### The task
Using the listing that follows, return every line with the word "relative".
((
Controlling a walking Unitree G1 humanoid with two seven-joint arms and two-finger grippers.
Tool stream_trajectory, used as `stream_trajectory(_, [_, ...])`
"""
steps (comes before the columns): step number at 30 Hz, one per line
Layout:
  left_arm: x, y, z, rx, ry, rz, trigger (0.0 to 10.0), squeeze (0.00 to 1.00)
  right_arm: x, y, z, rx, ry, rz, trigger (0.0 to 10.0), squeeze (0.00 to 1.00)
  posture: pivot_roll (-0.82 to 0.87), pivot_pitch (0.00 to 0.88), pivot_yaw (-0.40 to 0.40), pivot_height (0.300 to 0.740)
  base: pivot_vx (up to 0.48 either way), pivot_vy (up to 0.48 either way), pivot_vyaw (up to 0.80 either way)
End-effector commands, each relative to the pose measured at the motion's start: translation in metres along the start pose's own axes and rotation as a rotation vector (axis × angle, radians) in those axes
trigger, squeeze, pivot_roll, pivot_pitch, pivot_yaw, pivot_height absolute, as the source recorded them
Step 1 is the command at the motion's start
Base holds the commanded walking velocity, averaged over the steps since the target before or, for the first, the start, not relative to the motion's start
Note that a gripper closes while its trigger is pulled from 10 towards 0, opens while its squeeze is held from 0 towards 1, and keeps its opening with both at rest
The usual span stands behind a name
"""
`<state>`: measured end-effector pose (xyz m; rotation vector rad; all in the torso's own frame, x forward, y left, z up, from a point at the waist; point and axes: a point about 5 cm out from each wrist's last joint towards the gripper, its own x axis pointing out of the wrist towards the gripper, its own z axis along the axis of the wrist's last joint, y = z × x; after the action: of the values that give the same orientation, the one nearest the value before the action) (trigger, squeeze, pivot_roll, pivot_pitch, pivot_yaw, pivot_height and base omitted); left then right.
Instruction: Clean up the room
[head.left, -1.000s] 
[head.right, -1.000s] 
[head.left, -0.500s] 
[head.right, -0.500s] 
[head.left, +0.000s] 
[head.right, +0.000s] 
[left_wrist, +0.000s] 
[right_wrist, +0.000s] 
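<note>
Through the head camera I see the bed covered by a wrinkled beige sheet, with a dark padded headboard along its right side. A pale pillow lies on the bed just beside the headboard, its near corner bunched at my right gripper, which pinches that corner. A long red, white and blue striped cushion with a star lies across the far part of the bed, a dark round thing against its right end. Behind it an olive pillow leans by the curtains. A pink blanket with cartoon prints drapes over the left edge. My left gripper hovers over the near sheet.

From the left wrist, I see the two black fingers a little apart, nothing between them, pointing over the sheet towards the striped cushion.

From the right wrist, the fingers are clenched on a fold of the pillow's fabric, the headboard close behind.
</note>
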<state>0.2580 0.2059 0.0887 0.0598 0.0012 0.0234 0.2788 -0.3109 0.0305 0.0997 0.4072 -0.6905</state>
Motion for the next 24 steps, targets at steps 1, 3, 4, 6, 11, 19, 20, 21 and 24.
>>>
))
### Exercise answer
End-effector commands, each relative to the pose measured at the motion's start: translation in metres along the start pose's own axes and rotation as a rotation vector (axis × angle, radians) in those axes
Base holds the commanded walking velocity, averaged over the steps since the target before or, for the first, the start, not relative to the motion's start

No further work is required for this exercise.